Over the summer, I read an interesting article where professional services firm Deloitte announced a new online service titled Deloitte Digital. The tagline for the service is “Professional Services Online.” The initial article I read on Business Spectator contained the following quote:
Deloitte Digital chief executive Peter Williams said the on-line tools are easily accessible and complement Deloitte’s traditional face-to-face service delivery. Offering out services on-line will appeal to both our top end clients and the middle market, as well as smaller businesses who will now gain access to Deloitte thinking.”
This concept of packaging and productizing professional service offerings is not new. For a keynote at the 2008 TPSA Spring Summit, I had searched Google on the term “packaged services.” IBM, HP, SAP, and Oracle all had tens of thousands of entries related to offering packaged or productized services.
The desire to productize professional services is driven by the need to take out the variability that makes custom professional service engagements so expensive.
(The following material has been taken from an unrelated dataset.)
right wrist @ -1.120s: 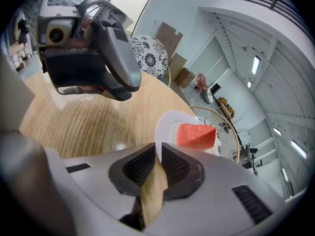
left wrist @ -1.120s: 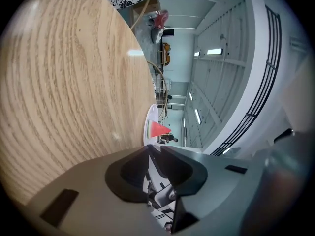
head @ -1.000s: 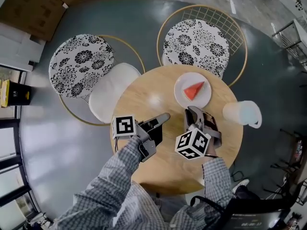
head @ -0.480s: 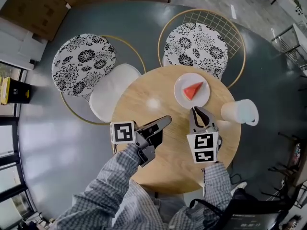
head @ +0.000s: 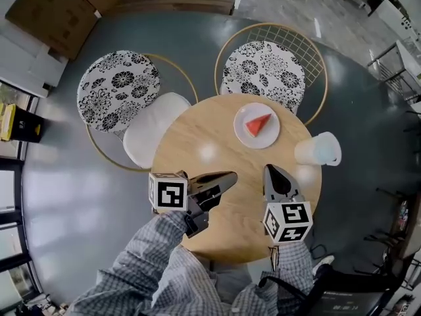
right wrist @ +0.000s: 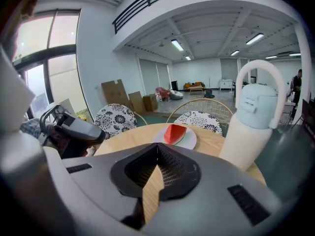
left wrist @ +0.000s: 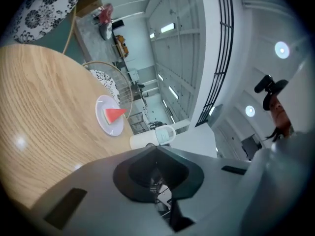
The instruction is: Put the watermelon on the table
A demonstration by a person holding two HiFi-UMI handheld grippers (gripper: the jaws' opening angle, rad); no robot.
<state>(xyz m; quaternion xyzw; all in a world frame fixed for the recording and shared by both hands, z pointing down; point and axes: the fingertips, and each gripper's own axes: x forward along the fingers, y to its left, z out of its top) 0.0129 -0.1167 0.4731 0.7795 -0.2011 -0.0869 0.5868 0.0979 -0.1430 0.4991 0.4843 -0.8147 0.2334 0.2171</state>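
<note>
Right gripper point(right wrist: 157, 150): jaws closed tip to tip, nothing between them; a sliver of wood shows below the tips.
Watermelon point(right wrist: 173, 133): red wedge on a plate, straight ahead beyond the jaws.
Plate point(right wrist: 190, 142): white, on the far part of the table.
Table point(right wrist: 216, 144): round, light wood.
Jug point(right wrist: 251, 127): white with a looped handle, upright at right, near the plate but apart.
Left gripper point(right wrist: 74, 131): dark, at the left edge.
Chairs point(right wrist: 116, 118): two with flowered cushions, behind the table.
</note>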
If a PS firm can codify the value of working with consultants into a highly repeatable experience, with well defined deliverables, the service experience begins to take on the attributes of a product. This is important because products can be scaled. This concept of increasing leverage by productizing professional services is captured in the image of this entry.
The image captures the reality that products can be created and sold in a one to many fashion, which increases their ability to be scaled. Custom, onsite professional services are a one to one experience which makes scalability very hard. Productized professional services help a PS organization move their portfolio up the slope of scalability. But is this a good thing?
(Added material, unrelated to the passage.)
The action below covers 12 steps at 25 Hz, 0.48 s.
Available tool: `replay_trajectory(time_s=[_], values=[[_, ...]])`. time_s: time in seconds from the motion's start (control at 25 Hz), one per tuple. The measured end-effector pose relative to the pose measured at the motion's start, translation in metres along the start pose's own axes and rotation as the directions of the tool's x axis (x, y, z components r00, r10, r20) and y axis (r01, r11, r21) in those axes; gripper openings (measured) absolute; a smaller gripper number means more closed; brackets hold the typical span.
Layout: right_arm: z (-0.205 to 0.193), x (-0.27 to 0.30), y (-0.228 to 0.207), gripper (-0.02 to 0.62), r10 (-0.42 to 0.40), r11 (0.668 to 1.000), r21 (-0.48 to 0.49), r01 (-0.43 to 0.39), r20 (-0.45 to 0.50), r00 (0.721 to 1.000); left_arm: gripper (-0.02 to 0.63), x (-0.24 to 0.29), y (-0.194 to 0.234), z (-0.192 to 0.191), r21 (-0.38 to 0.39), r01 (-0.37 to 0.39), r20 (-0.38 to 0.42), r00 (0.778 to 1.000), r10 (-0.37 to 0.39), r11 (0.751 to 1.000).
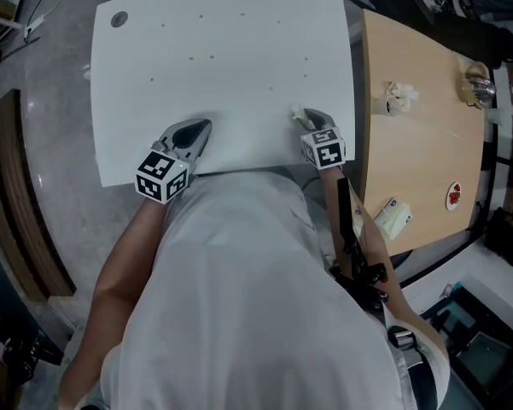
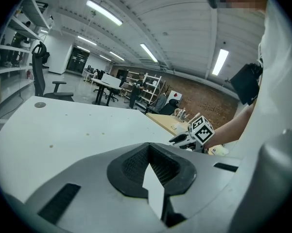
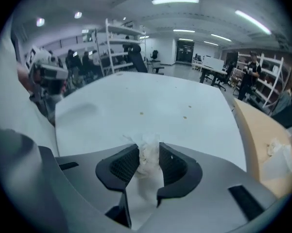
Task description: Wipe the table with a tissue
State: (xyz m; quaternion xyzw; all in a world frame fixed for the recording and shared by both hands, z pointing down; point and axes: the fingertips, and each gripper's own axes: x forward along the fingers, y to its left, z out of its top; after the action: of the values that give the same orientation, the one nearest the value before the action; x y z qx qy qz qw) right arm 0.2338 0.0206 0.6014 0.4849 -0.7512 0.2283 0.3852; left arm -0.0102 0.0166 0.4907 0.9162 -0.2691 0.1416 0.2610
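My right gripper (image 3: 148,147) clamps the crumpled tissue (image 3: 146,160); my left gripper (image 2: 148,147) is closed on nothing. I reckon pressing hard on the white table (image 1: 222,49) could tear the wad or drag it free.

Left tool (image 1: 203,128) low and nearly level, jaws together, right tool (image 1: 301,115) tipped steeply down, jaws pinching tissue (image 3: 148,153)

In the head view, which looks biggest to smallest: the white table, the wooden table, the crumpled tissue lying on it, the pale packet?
1. white table: largest by far.
2. wooden table: clearly smaller.
3. crumpled tissue and pale packet: about alike, too close to rank.
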Motion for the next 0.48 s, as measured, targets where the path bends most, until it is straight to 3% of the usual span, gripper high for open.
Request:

If a PS firm can productize their offerings, they can cost effectively reach markets that were unattractive before. Go back to the article referenced at the opening of this entry. With Digital Deloitte, the firm can now service small and medium sized customers in a way that previously was impossible. And Deloitte feels the value added tools which codify Deloitte expertise will be appealing to large companies as well. Going back to the first post of this blog, Three Forces Driving Labor Margin, I argued that reducing delivery costs and increasing productivity were exactly the pressure points PS firms needed to address in this decade.
But how far can PS firms take this approach? Chris Dowse, the CEO of Neochange, commented on my first blog entry. Chris worries that solely focusing on productivity and cost reduction could create a “race to the bottom” for PS organizations. I agree with Chris—only focusing on cost reduction would be the kiss of death of any service organization. But are packages themselves a bad idea? Is Deloitte simply devaluing its more intimate, custom offerings by launching Deloitte Digital? Can custom and packaged PS offerings co-exist under one brand?
I am a firm believer that packaged and custom PS offerings must co-exist within profitable technology professional service organizations. Nicolas Steib, Global Head of Field Services at SAP, spoke at our Spring 2008 summit. He presented analysis his group has been doing on the long tail of SAP’s service portfolio. At the end of the tail are lots of one-off, custom engagements that are never repeated for multiple SAP customers. SAP is convinced they must reduce the requirements for so many custom experiences by creating service packages or enhancing the product to avoid the need for the customization. I do not believe every custom PS engagement can be avoided, but I do believe a healthy mix of packaged offerings with custom offerings should be the target of every PS organization. Packages represent scalability. They open new markets. They force a discipline of capture and reuse. And, perhaps most importantly, packages help reduce engagement risk for the customer.
Deloitte is a classic consulting firm—built on the premise that you pay a premium price for premium expertise. And if the Deloitte’s of the world are aggressively packaging their expertise into digital offerings, I am not sure how other firms can ignore the approach.